In a series of articles, Susan Omand and Steve Taylor-Bryant are going to remember the policemen, spies and criminal specialists that entertained them over the years. This time Susan dusts off the file on Cold Case...

I love the concept of Cold Case detective work. These murders that the cops never quite get the right lead on at the time, or they follow a track just to come to a dead end and sit, gathering dust until a new piece of evidence comes to light that means the case can be re-opened and re-examined, even decades later.

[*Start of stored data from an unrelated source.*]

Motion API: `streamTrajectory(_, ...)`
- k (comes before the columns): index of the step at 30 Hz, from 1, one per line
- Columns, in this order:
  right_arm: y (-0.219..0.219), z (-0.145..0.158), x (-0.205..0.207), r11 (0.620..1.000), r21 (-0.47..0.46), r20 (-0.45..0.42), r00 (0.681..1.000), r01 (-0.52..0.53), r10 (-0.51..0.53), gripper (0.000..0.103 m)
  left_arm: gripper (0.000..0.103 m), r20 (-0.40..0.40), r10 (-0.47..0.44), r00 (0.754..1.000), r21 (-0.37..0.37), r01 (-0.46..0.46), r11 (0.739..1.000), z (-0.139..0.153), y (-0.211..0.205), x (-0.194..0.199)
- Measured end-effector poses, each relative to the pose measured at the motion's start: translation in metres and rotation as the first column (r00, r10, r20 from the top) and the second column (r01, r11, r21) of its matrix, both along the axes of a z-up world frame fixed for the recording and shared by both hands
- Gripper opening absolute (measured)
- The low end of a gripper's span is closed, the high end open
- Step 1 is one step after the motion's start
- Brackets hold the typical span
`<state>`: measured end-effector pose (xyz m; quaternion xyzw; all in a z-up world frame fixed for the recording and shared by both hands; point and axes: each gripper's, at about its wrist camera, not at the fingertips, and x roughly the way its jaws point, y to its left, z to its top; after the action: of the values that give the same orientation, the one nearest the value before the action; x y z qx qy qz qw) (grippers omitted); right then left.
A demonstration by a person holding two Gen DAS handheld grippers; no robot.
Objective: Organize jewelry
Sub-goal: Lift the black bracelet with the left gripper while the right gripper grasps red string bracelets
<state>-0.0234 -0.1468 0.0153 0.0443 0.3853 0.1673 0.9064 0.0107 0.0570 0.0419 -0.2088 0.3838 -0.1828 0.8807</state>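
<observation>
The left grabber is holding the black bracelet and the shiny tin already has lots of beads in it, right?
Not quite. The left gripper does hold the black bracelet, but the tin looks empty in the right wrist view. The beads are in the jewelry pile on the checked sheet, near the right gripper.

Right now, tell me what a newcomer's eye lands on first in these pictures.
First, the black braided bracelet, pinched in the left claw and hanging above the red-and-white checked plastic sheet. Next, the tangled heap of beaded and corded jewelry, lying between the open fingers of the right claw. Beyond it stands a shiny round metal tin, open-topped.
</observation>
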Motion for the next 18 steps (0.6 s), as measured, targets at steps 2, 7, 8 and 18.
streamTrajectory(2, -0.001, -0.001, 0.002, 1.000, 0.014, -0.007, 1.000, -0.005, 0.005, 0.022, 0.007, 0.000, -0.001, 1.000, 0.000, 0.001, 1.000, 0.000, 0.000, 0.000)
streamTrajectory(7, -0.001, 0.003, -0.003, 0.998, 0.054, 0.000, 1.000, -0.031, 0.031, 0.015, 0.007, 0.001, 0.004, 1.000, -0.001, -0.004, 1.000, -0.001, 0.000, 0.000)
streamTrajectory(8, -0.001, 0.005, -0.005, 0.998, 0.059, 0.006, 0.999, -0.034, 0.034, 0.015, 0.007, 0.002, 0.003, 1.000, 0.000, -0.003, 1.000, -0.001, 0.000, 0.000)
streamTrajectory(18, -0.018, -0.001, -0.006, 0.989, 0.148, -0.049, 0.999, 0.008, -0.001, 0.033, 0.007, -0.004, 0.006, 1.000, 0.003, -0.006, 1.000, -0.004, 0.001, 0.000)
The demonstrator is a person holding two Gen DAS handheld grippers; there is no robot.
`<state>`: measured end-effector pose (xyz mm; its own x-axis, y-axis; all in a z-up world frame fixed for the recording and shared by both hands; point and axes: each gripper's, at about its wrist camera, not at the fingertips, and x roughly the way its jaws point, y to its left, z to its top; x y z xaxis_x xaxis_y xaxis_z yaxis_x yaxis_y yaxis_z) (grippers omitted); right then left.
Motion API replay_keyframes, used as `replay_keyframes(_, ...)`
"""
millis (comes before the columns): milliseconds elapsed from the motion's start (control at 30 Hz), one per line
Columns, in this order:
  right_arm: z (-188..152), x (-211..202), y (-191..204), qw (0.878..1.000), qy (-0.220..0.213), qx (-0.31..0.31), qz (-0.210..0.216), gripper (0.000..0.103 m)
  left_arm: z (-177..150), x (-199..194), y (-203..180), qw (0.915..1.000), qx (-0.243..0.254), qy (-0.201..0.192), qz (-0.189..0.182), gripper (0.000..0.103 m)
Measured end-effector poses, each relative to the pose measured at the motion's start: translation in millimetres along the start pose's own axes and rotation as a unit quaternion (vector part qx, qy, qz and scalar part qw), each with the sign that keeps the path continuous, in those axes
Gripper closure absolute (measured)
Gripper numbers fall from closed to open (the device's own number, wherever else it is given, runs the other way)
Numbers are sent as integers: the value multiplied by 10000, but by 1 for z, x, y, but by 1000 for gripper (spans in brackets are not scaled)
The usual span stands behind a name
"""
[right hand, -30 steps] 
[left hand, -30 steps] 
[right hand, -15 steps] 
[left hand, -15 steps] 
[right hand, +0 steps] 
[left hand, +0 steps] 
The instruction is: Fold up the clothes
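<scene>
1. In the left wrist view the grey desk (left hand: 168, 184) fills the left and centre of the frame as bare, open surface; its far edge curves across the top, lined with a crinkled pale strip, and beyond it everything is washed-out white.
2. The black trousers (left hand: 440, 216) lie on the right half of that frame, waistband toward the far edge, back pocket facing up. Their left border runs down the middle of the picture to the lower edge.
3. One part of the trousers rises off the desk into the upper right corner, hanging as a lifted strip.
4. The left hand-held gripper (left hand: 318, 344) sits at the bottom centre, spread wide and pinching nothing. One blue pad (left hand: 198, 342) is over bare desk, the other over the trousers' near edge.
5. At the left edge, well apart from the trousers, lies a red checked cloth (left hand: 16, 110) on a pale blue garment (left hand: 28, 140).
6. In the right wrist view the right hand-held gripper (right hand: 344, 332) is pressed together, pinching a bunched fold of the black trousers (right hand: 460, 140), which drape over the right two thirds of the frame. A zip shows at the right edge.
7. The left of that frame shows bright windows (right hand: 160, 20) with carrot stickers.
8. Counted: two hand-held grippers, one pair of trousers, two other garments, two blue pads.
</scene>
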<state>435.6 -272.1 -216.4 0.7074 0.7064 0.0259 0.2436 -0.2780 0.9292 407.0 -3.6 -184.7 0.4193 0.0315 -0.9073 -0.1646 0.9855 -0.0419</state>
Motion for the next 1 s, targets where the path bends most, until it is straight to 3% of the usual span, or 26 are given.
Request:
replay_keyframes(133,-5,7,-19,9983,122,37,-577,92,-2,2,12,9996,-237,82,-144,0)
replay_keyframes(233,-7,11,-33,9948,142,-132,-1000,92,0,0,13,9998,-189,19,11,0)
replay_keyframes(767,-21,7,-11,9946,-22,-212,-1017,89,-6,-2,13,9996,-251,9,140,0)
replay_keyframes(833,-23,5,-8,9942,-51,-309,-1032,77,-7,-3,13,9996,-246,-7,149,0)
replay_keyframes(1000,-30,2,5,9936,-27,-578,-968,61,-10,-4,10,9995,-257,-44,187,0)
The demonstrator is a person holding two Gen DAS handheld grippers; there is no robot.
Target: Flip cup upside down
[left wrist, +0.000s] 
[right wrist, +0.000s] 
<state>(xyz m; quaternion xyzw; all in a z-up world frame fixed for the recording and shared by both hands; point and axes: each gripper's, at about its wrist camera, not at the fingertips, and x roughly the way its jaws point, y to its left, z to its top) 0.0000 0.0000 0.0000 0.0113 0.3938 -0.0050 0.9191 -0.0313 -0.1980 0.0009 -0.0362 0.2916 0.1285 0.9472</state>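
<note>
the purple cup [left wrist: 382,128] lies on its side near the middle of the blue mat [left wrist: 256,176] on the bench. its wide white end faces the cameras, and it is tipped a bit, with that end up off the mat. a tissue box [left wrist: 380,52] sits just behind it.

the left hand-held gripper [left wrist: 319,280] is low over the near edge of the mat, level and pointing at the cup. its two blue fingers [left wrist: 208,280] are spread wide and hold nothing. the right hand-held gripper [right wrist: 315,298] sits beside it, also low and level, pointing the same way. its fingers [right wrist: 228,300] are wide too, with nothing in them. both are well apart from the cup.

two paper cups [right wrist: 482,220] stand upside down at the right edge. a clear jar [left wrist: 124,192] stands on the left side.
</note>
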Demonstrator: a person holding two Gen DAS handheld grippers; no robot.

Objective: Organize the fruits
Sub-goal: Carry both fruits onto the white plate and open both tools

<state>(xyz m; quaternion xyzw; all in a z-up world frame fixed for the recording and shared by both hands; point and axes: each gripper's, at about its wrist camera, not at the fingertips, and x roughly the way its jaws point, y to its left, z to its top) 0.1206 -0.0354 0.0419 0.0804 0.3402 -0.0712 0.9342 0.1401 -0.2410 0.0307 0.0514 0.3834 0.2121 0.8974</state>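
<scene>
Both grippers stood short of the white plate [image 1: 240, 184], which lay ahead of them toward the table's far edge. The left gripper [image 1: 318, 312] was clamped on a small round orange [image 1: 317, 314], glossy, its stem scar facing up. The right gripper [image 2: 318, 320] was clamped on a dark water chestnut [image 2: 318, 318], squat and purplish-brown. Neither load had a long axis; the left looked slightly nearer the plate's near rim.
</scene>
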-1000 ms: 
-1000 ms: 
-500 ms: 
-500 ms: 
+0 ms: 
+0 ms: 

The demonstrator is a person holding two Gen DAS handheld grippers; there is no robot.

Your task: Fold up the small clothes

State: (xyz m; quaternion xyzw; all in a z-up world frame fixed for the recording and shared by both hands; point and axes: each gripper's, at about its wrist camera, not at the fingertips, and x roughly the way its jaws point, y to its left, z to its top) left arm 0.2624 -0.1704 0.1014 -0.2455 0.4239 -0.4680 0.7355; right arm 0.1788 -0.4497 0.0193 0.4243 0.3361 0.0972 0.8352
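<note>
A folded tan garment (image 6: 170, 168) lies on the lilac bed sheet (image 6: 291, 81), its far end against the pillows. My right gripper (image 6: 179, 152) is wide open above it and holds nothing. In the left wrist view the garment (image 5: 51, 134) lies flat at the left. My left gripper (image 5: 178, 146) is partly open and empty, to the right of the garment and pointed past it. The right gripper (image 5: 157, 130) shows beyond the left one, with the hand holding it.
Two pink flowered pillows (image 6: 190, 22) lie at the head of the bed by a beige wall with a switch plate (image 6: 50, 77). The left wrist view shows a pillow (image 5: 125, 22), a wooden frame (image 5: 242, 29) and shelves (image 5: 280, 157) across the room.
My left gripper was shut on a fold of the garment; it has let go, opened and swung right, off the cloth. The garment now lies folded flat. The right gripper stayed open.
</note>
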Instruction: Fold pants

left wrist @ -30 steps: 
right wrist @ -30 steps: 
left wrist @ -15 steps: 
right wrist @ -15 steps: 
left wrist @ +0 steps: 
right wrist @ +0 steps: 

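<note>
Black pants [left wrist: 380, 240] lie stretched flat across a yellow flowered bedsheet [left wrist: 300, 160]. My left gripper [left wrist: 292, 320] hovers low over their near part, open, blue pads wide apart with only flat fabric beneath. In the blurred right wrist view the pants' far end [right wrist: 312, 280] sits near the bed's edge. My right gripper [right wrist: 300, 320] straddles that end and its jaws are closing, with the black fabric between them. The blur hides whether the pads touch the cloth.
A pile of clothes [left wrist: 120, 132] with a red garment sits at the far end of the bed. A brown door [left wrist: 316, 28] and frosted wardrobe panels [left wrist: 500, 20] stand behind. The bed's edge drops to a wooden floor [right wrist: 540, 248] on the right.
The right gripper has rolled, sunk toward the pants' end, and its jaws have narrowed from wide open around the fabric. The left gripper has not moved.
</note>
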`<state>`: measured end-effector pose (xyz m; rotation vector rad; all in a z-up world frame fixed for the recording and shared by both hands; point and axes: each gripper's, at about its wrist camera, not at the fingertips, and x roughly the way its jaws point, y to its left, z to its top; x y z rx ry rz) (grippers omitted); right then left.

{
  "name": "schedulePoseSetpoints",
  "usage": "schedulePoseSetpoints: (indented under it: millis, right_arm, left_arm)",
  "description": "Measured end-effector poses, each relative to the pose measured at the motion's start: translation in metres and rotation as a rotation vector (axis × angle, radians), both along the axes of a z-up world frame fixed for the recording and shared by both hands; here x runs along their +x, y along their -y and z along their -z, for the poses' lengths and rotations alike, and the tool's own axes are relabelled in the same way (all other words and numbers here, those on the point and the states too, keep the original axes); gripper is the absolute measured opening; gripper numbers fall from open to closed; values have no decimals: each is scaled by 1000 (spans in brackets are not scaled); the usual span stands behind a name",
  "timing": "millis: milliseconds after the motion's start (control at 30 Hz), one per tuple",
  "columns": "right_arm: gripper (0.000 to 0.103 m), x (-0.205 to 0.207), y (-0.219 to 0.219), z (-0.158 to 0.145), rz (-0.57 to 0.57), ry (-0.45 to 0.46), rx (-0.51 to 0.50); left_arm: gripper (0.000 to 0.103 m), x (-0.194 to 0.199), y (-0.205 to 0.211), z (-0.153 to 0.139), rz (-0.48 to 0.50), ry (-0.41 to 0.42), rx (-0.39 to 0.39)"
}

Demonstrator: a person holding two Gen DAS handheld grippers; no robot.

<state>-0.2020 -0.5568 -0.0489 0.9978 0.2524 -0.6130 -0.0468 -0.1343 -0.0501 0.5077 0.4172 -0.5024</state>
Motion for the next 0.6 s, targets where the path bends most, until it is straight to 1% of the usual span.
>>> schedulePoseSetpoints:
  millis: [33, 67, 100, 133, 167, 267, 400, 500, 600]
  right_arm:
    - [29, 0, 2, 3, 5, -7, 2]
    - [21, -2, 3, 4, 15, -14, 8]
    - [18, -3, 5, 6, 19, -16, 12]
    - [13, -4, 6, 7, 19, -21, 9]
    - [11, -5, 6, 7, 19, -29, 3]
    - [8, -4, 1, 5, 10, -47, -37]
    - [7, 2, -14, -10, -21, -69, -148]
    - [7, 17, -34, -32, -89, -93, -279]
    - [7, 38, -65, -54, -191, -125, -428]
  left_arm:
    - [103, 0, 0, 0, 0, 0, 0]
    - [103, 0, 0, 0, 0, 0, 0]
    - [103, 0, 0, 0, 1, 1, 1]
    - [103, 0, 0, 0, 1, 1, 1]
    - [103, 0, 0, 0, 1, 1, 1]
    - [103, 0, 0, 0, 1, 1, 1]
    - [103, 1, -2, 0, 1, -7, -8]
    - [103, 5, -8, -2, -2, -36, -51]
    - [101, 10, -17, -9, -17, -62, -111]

So it was with the eponymous series that ran between 2003 to 2010 from the stable of Jerry Bruckheimer. Each episode in the 7 season show covered a different case, reopened by the Cold Case squad in Philadelphia PD. The team, under the management of Lt John Stillman (John Finn), was headed up by Philly PD’s first female detective Lilly Rush (Kathryn Morris) alongside her partner Scotty Valens (Danny Pino, who went on to Law & Order SVU after the end of Cold Case), time served cops Nick Vera (Jeremy Ratchford) and Will Jeffries (Thom Barry) and the feisty Kat Miller (Tracie Thoms) who became a regular on the team after a complex narcotics case involving the murder of a POW.

What made this series different enough to capture my attention though was the way that each episode was presented. It always started off back in the day, whichever era it was, showing the lead up to the original crime as it is committed, although it never revealed the murderer at that point. I loved that they didn’t restrict the original eras – there was everything from a couple of years before the present day right back to the 1920’s and 30’s and they changed the filming style, as well as the soundtrack, to suit the era, even filming in black and white for the real old ones, so it really felt almost like found footage and added a sense of authenticity. They kept this link to the past going throughout each episode too, with flashes of how characters being interviewed in the present day looked at the time of the crime. This was especially effective because the casting of each “past and present” character was absolutely spot on – for example, you could really believe that the kid grew up to be the adult. This flashback effect came in to its own at the end of each episode in a montage which, for some reason and without fail, always brought tears from me. The murder from the past gets shown and the, inevitably caught, murderer gets led away by the detectives in the present day, to the soundtrack of a great song from the relevant past era. They are always obscured for a moment, whether by a pillar or a person or something and, when they re-appear, they are how they looked at the time of the crime. The case box then gets refiled, with Closed written on the lid, and there's a glimpse of the murdered person standing in the background, fading out as the detective looks at them. Cheesy yes but damned powerful.

Each season also had a longer story arc for continuity, usually involving the personal lives of one of the team of detectives, but it was the weekly cases, the beautiful portrayal of these mysteries from long ago, that kept me watching the show for all seven seasons.